Detection of HTLV-1 replication and CD4+ proliferation in the humanized BLT mouse model

  • 1Email author,
  • 2,
  • 1,
  • 1,
  • 3,
  • 4,
  • 1,
  • 4,
  • 2 and
  • 1
Retrovirology201512 (Suppl 1) :O39

https://doi.org/10.1186/1742-4690-12-S1-O39

  • Published:

Keywords

  • Severe Combine Immunodeficiency
  • Spastic Paraparesis
  • Gamma Chain
  • Fetal Bone
  • Common Gamma Chain

Human T-lymphotropic virus type-1 (HTLV-1) is the causative agent of adult T-cell leukemia/lymphoma (ATL) and a number of lymphocyte-mediated inflammatory conditions including HTLV-1–associated myelopathy/tropical spastic paraparesis. Development of animal models to study the pathogenesis of HTLV-1–associated diseases has been problematic and the mechanisms driving disease remain poorly understood. Here we report our findings of HTLV-1 infection in humanized nonobese diabetic (NOD) severe combined immunodeficiency (SCID) common gamma chain knockout (NSG) mice that have been implanted with fetal bone marrow-liver-thymus tissue (BLT). BLT mice were injected with lethally irradiated CD4+ HTLV-1 producing cells. Blood samples were collected every four weeks to monitor CD4 and CD8 phenotypes and DNA isolation. Concomitant with an increase in the number of CD4+CD25+ T-lymphocytes in exposed animals compared to controls, we observed a significant increase in the HTLV-1 viral DNA load. Surprisingly, unlike what we observed in macaques, HTLV-1 virus mutated to knockout Orf-I protein expression was able to infect BLT mice and high viral DNA loads were detected. However, after sequencing the orf-I region of proviral DNA from infected animals, we found reversion of the point mutation to wild type. This was observed as early as four weeks after exposure, indicating in vivo viral replication and selection for Orf-I expression. Thus, the BLT mouse model successfully recapitulates HTLV-1 infection and may serve as an important tool for investigating in vivo mechanisms of HTLV-1 disease pathology and in evaluating drugs and treatment strategies.

Authors’ Affiliations

(1)
Animal Models and Retroviral Vaccines Section, Vaccine Branch, NCI, Bethesda, MD, USA
(2)
Department of Microbiology, Immunology and Molecular Genetics, University of California Los Angeles, Los Angeles, CA, USA
(3)
Vaccine Branch Flow Cytometry Core, NCI, Bethesda, MD, USA
(4)
Viral Immunology Section, Neuroimmunology Branch, NINDS, Bethesda, MD, USA

Copyright

© Pise-Masison et al. 2015

This article is published under license to BioMed Central Ltd.
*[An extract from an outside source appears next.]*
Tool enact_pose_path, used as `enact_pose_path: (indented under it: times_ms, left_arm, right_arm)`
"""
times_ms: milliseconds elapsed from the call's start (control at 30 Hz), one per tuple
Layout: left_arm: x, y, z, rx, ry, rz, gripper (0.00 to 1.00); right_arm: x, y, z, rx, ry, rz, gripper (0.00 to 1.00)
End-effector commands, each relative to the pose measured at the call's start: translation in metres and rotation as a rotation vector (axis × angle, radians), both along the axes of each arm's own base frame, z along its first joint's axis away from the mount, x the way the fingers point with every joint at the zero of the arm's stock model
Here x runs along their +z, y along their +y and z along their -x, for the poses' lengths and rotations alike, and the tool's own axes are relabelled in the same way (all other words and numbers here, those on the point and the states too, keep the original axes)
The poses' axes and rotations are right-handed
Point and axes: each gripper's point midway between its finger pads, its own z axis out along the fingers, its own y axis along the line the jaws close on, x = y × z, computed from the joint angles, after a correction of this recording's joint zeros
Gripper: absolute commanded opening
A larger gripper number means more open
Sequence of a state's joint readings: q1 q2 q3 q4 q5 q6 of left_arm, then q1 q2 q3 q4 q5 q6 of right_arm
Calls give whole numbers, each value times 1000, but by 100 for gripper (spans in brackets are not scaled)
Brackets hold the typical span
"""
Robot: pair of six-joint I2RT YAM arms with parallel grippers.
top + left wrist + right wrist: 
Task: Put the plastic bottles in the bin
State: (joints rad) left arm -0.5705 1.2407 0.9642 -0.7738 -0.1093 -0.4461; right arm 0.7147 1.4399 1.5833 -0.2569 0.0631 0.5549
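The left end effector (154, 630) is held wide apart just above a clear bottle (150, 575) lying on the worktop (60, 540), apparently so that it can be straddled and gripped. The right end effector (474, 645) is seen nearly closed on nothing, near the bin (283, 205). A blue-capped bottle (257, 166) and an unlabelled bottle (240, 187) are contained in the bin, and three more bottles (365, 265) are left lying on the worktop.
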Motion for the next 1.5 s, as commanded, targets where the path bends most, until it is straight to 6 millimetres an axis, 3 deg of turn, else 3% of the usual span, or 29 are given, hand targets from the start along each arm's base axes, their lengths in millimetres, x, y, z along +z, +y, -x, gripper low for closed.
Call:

This is an Open Access article distributed under the terms of the Creative Commons Attribution License (http://creativecommons.org/licenses/by/4.0), which permits unrestricted use, distribution, and reproduction in any medium, provided the original work is properly cited. The Creative Commons Public Domain Dedication waiver (http://creativecommons.org/publicdomain/zero/1.0/) applies to the data made available in this article, unless otherwise stated.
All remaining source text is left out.